All of the records below should be retyped exactly, with no pictures included.

[Start of Attachment]

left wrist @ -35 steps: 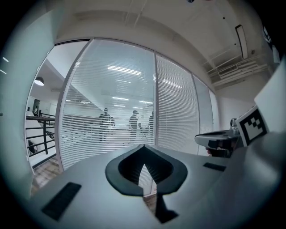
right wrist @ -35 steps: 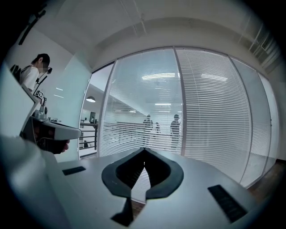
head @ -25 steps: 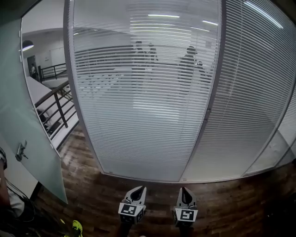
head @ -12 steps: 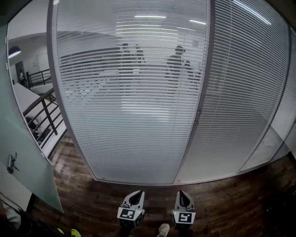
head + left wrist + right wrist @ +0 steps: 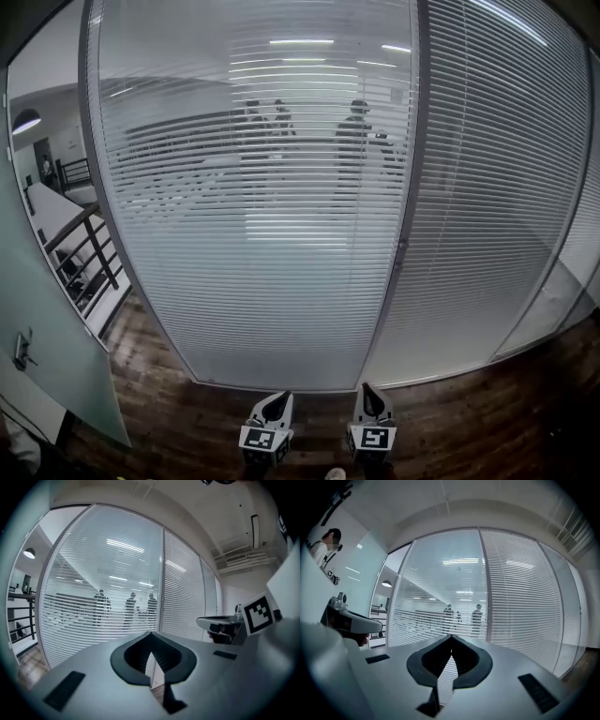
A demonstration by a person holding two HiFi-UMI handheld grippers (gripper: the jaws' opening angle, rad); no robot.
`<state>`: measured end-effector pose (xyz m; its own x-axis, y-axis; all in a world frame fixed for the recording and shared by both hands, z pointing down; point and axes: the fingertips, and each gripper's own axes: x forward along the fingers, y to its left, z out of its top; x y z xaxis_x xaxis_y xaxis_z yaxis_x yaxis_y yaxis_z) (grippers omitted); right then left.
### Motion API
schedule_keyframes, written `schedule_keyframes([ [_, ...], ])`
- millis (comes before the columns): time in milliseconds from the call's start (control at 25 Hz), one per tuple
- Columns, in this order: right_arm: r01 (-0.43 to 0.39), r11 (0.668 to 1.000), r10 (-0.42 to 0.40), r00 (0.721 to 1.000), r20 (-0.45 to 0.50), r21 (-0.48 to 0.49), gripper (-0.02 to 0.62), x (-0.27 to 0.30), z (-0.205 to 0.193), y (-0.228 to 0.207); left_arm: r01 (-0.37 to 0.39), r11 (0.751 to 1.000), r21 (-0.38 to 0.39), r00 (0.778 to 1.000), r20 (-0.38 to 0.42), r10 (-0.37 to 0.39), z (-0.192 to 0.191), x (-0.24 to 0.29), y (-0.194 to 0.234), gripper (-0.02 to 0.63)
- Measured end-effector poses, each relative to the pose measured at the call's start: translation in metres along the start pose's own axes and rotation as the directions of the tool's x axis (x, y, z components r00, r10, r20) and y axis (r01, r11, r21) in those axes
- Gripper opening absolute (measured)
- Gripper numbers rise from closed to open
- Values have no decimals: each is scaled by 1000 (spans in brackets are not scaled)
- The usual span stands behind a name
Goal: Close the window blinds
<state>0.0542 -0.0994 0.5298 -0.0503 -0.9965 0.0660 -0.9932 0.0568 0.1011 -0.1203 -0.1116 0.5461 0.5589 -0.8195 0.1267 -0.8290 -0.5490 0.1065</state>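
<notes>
A glass wall fills the head view. Its wide left pane has white blinds (image 5: 253, 216) with the slats tilted open, so figures show through. The right pane's blinds (image 5: 487, 187) are turned shut. A grey post (image 5: 409, 169) with a small knob (image 5: 401, 251) parts the two panes. My left gripper (image 5: 274, 405) and right gripper (image 5: 368, 398) point level at the base of the glass, side by side, short of it. Both are shut with nothing between the jaws, as the left gripper (image 5: 151, 633) and right gripper (image 5: 451, 636) show in their own views.
A frosted glass door (image 5: 47, 309) with a handle (image 5: 21, 349) stands open at the left, and a stair railing (image 5: 89, 253) lies behind it. Dark wooden floor (image 5: 169, 412) runs to the glass. People (image 5: 354, 141) stand beyond the pane.
The glass wall has come nearer and slid left in the head view; the door now shows less. Both grippers have moved forward together and stayed shut.
</notes>
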Motion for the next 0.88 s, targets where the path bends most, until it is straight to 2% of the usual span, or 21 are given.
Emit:
schedule_keyframes([
  [400,-23,1000,23,999,-25,3,3,37,-16,-27,-59,998,-5,998,-17,59,7,45,10,2],
  [600,-19,1000,19,999,-41,3,3,45,-19,-48,-47,999,3,999,-18,47,3,65,3,0],
  [800,-49,999,49,998,-24,-1,3,56,-15,-65,-57,998,0,998,-22,57,2,86,-3,1],
  [880,-53,999,53,998,-45,-3,3,59,-15,-73,-78,997,-16,997,-27,77,6,91,-5,0],
])
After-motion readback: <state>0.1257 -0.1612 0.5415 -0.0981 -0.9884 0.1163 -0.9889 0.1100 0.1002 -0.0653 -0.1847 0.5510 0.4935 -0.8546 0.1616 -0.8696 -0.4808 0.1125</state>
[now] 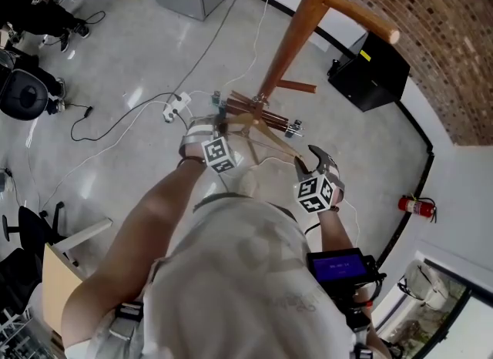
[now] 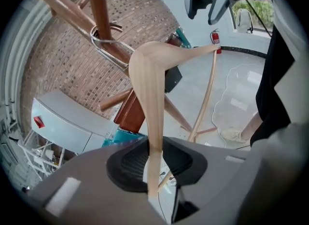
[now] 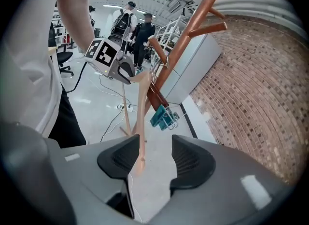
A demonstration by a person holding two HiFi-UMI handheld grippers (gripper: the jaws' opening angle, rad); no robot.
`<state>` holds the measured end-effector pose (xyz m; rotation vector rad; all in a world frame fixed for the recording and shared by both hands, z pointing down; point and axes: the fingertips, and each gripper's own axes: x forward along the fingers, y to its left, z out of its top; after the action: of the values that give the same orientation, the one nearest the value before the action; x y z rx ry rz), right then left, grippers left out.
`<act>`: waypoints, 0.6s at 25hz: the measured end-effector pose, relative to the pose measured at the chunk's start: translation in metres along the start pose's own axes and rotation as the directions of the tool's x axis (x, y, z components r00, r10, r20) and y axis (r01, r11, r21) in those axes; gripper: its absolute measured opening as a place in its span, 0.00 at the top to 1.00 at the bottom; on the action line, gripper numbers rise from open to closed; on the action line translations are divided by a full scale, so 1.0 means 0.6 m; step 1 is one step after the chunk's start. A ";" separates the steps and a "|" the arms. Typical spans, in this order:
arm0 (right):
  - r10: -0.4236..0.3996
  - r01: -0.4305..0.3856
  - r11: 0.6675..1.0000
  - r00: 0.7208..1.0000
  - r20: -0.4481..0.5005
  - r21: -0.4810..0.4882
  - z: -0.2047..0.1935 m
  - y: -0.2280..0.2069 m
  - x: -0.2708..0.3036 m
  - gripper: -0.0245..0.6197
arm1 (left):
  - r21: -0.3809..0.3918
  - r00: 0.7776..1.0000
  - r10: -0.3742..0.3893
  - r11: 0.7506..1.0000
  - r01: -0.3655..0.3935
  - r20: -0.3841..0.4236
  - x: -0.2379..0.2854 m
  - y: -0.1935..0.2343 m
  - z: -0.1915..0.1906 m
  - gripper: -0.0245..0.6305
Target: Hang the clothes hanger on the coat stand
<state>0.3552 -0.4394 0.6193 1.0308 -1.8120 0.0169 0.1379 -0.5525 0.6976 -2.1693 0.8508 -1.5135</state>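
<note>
Hanger clamped in left tool, other end loose within spread right tool

**Head view.** Camera above the person, facing steeply down at the floor. The coat stand rises towards 1 o'clock.

**Left gripper view.** Camera rides on the left gripper and looks up along its jaws. The clothes hanger is very near, and the right gripper is at 1 o'clock.

**Right gripper view.** Camera looks along that gripper's jaws, with the left gripper at 10 o'clock.

All three views share the hanger and the stand.
</note>
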 end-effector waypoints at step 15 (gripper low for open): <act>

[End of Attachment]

ANSWER AREA:
left wrist @ -35 steps: 
right wrist @ -35 steps: 
head @ -25 steps: 
head @ -12 steps: 
head + left wrist + right wrist @ +0 steps: 
A demonstration by a person holding two HiFi-UMI handheld grippers (gripper: the jaws' opening angle, rad); no robot.
`<state>`: measured end-effector pose (xyz m; its own x-axis, y-axis; all in a world frame fixed for the recording and shared by both hands, z pointing down; point and axes: the fingertips, and each gripper's own axes: x forward along the fingers, y to its left, z out of its top; x y z xaxis_x xaxis_y xaxis_z yaxis_x yaxis_y yaxis_z) (grippers omitted); right then left.
### Motion API
schedule_keyframes, written `schedule_keyframes([ [_, ...], ])`
- millis (comes before the columns): time in milliseconds from the call's start (control at 25 Hz), one per tuple
- Columns, in this order: right_arm: r01 (-0.43 to 0.39), r11 (0.668 to 1.000), r10 (-0.42 to 0.40), r00 (0.721 to 1.000), r20 (-0.45 to 0.50), r21 (-0.48 to 0.49), gripper (-0.02 to 0.62), x (-0.27 to 0.30), z (-0.205 to 0.193), y (-0.228 to 0.207); left_arm: r01 (-0.37 to 0.39), r11 (0.751 to 1.000), r21 (-0.38 to 0.39), r00 (0.778 to 1.000), r20 (-0.38 to 0.42), r10 (-0.37 to 0.39), z (-0.192 to 0.191), x (-0.24 to 0.29), y (-0.194 to 0.234), gripper (-0.02 to 0.63)
- Measured end-effector poses, each relative to the pose measured at the call's start: translation in metres along the start pose's own axes and rotation as the directions of the tool's x axis (x, y, z components r00, r10, r20) and y axis (r01, r11, r21) in those axes
- Gripper opening absolute (measured)
- Gripper numbers rise from closed to open
- Values have no decimals: each is scaled by 1000 (spans in brackets are not scaled)
- The usual span stands behind a name
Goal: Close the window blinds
<state>0.0542 -0.0994 0.5298 -0.0503 -0.9965 0.0660 -0.9932 0.0568 0.1011 -0.1203 -0.1116 0.5461 0.5589 -0.8195 0.1267 -0.8290 -0.5490 0.1065</state>
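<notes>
A glass wall fills the head view. Its wide left pane has white blinds (image 5: 253, 216) with the slats tilted open, so figures show through. The right pane's blinds (image 5: 487, 187) are turned shut. A grey post (image 5: 409, 169) with a small knob (image 5: 401, 251) parts the two panes. My left gripper (image 5: 274, 405) and right gripper (image 5: 368, 398) point level at the base of the glass, side by side, short of it. Both are shut with nothing between the jaws, as the left gripper (image 5: 151, 633) and right gripper (image 5: 451, 636) show in their own views.
A frosted glass door (image 5: 47, 309) with a handle (image 5: 21, 349) stands open at the left, and a stair railing (image 5: 89, 253) lies behind it. Dark wooden floor (image 5: 169, 412) runs to the glass. People (image 5: 354, 141) stand beyond the pane.
The glass wall has come nearer and slid left in the head view; the door now shows less. Both grippers have moved forward together and stayed shut.
</notes>
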Motion for the next 0.88 s, targets where the path bends most, until it is straight to 2% of the usual span, or 21 are given.
Emit:
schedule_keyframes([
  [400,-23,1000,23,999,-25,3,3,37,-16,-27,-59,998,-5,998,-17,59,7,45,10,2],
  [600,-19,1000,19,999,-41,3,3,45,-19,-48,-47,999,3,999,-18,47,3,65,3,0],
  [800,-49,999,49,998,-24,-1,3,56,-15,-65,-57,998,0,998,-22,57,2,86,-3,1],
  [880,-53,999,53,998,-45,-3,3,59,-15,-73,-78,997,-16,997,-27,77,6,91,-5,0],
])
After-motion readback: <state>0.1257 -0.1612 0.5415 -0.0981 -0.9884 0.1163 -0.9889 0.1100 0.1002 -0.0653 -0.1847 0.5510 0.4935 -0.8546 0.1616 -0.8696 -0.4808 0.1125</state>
[now] 
[now] 
[now] 
A demonstration by a person holding two HiFi-UMI handheld grippers (gripper: the jaws' opening angle, rad); no robot.
`<state>` holds the measured end-effector pose (xyz m; rotation vector rad; all in a world frame fixed for the recording and shared by both hands, z pointing down; point and axes: the fingertips, and each gripper's own axes: x forward along the fingers, y to its left, z out of its top; after the action: of the values that give the same orientation, the one nearest the value before the action; x y z rx ry rz), right then left, grippers left out.
`<act>`: waypoints, 0.6s at 25hz: the measured end-effector pose, relative to the pose measured at the chunk's start: translation in metres along the start pose's own axes and rotation as the directions of the tool's x axis (x, y, z components r00, r10, r20) and y axis (r01, r11, r21) in those axes; gripper: its absolute measured opening as a place in its span, 0.00 at the top to 1.00 at the bottom; on the action line, gripper numbers rise from open to closed; on the action line translations are divided by a full scale, so 1.0 means 0.6 m; step 1 is one step after the chunk's start. A ";" separates the steps and a "|" the arms. Typical spans, in this order:
arm0 (right):
  - r10: -0.4236..0.3996
  - r01: -0.4305..0.3856
  - r11: 0.6675..1.0000
  - r00: 0.7208..1.0000
  - r20: -0.4481..0.5005
  - r21: -0.4810..0.4882
  - z: -0.2047..0.1935 m
  - y: -0.2280..0.2069 m
  - x: -0.2708..0.3036 m
  - gripper: -0.0245..0.6197
arm1 (left):
  - r21: -0.3809..0.3918
  - r00: 0.7776..1.0000
  - r10: -0.3742..0.3893
  - r11: 0.7506..1.0000
  - r01: -0.3655..0.3935
  - r20: -0.3841..0.4236
  - x: -0.2379..0.2854 m
  - y: -0.1935..0.2343 m
  - z: -0.1915..0.1906 m
  - gripper: -0.0245..0.6305
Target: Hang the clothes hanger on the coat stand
<state>0.3552 -0.4394 0.6193 1.0308 -1.8120 0.0169 0.1379 -0.5525 0.6976 -2.1693 0.8508 -1.5135</state>
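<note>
Hanger clamped in left tool, other end loose within spread right tool

**Head view.** Camera above the person, facing steeply down at the floor. The coat stand rises towards 1 o'clock.

**Left gripper view.** Camera rides on the left gripper and looks up along its jaws. The clothes hanger is very near, and the right gripper is at 1 o'clock.

**Right gripper view.** Camera looks along that gripper's jaws, with the left gripper at 10 o'clock.

All three views share the hanger and the stand.
</note>
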 end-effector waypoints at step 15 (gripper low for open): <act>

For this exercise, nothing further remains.